From its modest beginnings in the old house on Henry Street, Lillian Wald’s settlement had burgeoned by now. A kindergarten had been established at No. 279 East Broadway (later moved to a house on Montgomery Street), additional residential space for two nurses was acquired on one floor at No. 52 Henry Street, dancing and gymnasium classes were conducted in the Children’s Aid Society building, and domestic science and home nursing classes were held at No. 226 Henry Street. In 1905 the number of nurses had risen to twenty-four.

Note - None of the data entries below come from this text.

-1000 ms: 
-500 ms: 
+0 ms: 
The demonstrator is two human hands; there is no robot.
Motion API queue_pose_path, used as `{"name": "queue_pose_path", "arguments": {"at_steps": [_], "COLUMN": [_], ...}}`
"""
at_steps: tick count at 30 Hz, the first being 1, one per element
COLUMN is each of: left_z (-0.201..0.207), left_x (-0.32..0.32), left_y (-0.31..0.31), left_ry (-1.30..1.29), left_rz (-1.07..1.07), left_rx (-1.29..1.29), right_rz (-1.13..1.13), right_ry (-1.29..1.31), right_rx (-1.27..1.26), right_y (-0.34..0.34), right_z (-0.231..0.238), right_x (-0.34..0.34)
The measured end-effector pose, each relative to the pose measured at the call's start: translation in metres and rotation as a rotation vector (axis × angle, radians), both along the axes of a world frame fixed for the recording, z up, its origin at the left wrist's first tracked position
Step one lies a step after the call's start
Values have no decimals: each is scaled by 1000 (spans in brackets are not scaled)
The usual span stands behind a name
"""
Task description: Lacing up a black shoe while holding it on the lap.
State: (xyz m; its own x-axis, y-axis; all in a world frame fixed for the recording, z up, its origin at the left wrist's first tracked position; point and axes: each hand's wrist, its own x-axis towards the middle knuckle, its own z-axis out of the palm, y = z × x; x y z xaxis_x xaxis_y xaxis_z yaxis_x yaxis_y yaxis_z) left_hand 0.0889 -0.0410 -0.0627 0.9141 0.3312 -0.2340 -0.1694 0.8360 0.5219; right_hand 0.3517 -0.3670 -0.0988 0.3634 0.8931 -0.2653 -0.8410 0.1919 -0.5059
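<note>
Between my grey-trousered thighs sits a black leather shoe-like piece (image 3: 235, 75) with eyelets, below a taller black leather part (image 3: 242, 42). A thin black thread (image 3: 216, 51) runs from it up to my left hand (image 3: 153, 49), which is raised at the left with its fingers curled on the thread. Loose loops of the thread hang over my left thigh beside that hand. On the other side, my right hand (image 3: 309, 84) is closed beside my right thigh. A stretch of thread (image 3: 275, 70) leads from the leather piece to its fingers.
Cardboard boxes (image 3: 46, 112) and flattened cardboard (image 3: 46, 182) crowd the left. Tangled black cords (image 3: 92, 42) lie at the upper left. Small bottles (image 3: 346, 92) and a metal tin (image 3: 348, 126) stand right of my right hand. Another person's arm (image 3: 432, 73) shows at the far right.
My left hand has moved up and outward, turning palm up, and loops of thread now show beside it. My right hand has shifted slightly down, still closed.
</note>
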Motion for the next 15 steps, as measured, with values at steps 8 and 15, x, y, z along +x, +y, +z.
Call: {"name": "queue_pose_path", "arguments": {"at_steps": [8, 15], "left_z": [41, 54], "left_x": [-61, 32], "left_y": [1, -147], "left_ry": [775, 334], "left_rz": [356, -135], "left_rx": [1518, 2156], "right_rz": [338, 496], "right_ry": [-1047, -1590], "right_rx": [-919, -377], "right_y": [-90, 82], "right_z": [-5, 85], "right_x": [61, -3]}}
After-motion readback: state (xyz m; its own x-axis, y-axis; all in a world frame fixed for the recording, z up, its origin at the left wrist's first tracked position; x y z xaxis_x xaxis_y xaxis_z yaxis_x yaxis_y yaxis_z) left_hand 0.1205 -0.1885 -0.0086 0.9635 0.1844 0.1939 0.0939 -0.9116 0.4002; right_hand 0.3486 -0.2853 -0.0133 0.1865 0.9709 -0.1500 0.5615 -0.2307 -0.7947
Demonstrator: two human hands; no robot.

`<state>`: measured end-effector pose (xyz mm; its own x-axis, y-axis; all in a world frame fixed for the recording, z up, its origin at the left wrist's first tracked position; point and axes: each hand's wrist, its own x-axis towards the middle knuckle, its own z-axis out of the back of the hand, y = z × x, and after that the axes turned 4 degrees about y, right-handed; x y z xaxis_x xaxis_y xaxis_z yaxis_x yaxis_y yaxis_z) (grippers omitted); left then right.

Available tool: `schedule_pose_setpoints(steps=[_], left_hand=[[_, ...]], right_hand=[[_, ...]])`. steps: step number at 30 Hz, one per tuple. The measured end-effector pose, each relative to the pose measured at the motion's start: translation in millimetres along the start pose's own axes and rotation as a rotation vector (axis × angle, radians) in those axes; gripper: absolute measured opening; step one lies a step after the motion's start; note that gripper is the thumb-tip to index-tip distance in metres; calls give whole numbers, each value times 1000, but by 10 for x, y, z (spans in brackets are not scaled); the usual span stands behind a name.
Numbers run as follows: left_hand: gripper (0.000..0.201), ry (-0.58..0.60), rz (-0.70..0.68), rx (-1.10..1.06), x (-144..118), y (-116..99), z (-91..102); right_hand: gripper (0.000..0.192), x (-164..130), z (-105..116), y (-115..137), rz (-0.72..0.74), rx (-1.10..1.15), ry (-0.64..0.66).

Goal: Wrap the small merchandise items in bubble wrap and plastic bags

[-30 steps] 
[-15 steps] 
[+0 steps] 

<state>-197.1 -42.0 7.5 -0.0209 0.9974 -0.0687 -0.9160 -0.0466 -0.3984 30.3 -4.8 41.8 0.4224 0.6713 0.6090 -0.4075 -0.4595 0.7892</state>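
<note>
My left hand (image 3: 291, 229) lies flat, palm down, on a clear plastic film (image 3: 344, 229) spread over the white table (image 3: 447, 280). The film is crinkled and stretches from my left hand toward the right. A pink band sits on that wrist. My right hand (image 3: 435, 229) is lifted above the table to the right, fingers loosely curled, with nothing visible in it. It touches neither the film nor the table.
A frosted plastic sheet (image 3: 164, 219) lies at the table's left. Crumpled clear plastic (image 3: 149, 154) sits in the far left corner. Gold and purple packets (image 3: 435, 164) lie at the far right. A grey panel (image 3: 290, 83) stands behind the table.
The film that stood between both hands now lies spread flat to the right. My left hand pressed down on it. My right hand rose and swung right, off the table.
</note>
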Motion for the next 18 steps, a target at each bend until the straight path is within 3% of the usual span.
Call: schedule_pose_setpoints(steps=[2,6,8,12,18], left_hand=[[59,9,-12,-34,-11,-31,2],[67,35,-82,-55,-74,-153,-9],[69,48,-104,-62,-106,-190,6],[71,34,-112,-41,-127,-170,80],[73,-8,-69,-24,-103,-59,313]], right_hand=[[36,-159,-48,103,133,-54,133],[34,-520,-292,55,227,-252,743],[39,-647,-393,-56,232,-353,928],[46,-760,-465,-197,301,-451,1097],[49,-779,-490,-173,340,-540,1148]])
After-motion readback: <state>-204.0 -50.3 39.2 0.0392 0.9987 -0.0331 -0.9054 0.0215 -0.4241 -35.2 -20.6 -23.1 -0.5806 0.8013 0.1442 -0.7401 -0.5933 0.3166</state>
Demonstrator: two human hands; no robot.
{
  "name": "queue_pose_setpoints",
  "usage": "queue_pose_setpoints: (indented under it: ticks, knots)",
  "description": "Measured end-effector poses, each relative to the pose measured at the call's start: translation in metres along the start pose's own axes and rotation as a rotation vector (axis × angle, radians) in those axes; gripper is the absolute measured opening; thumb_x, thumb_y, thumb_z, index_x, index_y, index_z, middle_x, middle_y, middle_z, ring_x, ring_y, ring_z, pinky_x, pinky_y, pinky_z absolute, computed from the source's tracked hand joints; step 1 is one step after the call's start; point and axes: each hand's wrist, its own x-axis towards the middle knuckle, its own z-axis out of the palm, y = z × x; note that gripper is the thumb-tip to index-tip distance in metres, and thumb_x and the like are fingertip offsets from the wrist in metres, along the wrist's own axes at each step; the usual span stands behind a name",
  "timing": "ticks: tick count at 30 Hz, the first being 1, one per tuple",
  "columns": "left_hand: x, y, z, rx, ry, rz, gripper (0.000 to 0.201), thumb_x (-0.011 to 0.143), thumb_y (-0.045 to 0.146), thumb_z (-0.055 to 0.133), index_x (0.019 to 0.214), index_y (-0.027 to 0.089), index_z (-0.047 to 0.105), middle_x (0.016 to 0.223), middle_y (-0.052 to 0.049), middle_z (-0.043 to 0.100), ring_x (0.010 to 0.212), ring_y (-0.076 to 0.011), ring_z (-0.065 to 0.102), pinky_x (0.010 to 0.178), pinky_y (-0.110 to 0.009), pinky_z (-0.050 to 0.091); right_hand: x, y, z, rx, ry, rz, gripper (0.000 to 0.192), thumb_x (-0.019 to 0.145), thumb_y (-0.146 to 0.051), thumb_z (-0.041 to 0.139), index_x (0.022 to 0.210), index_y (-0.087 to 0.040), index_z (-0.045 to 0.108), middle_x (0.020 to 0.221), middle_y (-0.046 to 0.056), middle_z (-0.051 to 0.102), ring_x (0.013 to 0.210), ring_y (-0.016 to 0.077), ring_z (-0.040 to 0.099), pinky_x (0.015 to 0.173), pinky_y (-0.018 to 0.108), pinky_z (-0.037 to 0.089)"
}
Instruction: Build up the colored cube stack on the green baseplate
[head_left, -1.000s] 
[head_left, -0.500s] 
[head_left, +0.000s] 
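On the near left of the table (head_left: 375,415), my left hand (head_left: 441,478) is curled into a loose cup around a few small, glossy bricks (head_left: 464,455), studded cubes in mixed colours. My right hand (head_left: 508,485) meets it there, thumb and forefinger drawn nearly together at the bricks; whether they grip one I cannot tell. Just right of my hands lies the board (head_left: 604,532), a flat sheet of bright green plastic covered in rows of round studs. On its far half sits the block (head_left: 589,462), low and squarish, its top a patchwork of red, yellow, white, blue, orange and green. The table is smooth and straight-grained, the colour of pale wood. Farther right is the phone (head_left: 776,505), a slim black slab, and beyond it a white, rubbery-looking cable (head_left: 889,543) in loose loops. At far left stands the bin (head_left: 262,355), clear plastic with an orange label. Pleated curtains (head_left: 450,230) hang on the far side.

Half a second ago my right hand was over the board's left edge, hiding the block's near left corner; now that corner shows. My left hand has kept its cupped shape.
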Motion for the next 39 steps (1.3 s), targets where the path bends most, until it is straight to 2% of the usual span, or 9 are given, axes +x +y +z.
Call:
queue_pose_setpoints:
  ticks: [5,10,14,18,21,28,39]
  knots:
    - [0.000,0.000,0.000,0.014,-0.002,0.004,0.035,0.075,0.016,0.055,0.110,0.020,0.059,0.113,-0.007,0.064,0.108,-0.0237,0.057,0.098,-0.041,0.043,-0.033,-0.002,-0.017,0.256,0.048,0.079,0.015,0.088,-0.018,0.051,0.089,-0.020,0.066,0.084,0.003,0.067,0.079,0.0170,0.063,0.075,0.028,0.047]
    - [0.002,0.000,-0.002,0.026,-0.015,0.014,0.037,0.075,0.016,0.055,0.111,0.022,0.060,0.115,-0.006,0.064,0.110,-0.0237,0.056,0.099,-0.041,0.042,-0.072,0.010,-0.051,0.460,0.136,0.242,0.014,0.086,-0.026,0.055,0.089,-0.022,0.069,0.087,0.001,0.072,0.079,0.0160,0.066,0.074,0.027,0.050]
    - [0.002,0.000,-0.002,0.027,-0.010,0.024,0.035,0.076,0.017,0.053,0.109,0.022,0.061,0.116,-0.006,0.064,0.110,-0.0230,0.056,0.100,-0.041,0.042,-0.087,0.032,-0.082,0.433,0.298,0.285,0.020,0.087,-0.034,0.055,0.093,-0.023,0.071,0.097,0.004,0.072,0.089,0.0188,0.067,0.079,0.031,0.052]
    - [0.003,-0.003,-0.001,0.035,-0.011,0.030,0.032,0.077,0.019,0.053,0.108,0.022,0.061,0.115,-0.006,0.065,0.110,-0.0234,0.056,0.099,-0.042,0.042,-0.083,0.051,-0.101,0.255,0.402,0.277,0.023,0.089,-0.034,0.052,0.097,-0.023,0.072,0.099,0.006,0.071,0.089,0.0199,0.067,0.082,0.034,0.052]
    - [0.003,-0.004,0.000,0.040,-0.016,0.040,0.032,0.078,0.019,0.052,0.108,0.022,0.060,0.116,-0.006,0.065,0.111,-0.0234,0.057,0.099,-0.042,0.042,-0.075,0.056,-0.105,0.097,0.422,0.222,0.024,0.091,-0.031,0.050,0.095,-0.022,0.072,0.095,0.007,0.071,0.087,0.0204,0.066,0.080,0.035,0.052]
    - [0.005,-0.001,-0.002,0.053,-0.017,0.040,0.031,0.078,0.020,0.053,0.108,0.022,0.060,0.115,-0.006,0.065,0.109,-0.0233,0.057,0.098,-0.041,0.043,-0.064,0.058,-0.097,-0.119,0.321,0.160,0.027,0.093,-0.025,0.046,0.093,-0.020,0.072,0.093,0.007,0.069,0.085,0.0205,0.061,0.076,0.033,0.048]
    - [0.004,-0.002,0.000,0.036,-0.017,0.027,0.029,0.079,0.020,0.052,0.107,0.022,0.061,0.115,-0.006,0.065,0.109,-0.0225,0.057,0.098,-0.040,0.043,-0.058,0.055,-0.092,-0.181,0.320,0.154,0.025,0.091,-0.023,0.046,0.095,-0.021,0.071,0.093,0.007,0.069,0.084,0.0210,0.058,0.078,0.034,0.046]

Operating the expanded Settlement was not inexpensive. During the week of March 15 to 22, 1920 a fund drive sought to raise $1 million. The Settlement, the largest visiting nurse service in the country, now had 185 nurses on staff. In 1919 43,946 sick people received care. An advertisement in The Survey noted that the nurses attended to 614 births in that year. “In the entire city 4,418 little lives were watched over by the nurses during the first month of life with a loss of only 72 babies.”
When Lillian Wald retired in 1933 after four decades of service, her nursing staff had risen to 265. They still climbed tenement stairs and rode subways to reach sick patients. That year they would make 550,000 home visits. Wald died in 1940 following a long illness and four years later the Settlement was reorganized. The Visiting Nurses Service moved uptown while the Henry Street Settlement remained to focus on the needs of the immediate population.
|A visiting nurse tends to an infant around 1940 -- photograph by Roy Perry, from the collection of the Museum of the City of New York -- http://collections.mcny.org/C.aspx?VP3=SearchResult_VPage&VBID=24UP1GHAYBX6&SMLS=1&RW=1280&RH=915|
The Settlement’s administrative offices remain in the three old Federal-style homes at Nos. 263 through 267 Henry Street. In 1966 the houses were designated New York City landmarks and in 1992 No. 265 was restored. Amazingly, throughout its century of use by the Settlement, the exquisite doorway and the original ironwork of the stoop survive. The handsome home endures not only as an rare architectural landmark, but as an important part in New York’s social history.